Look through the data below, and copy each line that carries the word "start".

= = =

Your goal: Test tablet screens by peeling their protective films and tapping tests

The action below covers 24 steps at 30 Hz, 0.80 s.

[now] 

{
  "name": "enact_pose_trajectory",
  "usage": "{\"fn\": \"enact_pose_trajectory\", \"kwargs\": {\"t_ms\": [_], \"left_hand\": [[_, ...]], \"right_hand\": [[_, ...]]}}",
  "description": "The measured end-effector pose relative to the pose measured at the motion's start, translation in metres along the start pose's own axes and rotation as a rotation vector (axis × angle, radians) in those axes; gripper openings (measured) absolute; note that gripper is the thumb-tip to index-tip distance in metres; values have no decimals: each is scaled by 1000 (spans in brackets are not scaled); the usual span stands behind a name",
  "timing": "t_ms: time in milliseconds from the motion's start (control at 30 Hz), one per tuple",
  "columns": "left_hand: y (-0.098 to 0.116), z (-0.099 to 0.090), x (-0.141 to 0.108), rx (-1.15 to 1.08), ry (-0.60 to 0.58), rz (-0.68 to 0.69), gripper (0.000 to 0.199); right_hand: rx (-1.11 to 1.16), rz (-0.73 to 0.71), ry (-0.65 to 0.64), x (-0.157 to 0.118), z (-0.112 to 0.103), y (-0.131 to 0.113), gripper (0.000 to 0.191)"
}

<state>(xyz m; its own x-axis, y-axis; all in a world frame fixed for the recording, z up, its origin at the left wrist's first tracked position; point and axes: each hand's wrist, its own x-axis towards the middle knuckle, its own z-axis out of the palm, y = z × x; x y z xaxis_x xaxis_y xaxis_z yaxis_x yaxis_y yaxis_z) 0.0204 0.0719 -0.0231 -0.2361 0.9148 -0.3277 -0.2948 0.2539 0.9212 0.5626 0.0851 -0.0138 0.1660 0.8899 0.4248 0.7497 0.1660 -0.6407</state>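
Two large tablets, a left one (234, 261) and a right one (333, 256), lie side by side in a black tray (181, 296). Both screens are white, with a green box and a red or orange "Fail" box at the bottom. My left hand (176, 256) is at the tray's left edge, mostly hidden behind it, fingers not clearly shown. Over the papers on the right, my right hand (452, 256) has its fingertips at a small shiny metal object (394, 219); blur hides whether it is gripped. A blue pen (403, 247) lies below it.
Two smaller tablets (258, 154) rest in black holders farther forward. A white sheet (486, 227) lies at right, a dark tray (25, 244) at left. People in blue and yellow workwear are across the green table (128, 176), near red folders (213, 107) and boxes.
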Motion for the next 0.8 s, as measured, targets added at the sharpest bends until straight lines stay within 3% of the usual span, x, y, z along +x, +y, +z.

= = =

> WRITTEN REPLY:
  "description": "The measured end-effector pose relative to the pose measured at the motion's start, translation in metres along the start pose's own axes and rotation as a rotation vector (axis × angle, radians) in those axes; gripper openings (measured) absolute; note that gripper is the thumb-tip to index-tip distance in metres; values have no decimals: each is scaled by 1000 (spans in brackets are not scaled); the usual span stands behind a name",
  "timing": "t_ms: time in milliseconds from the motion's start (control at 30 Hz), one per tuple",

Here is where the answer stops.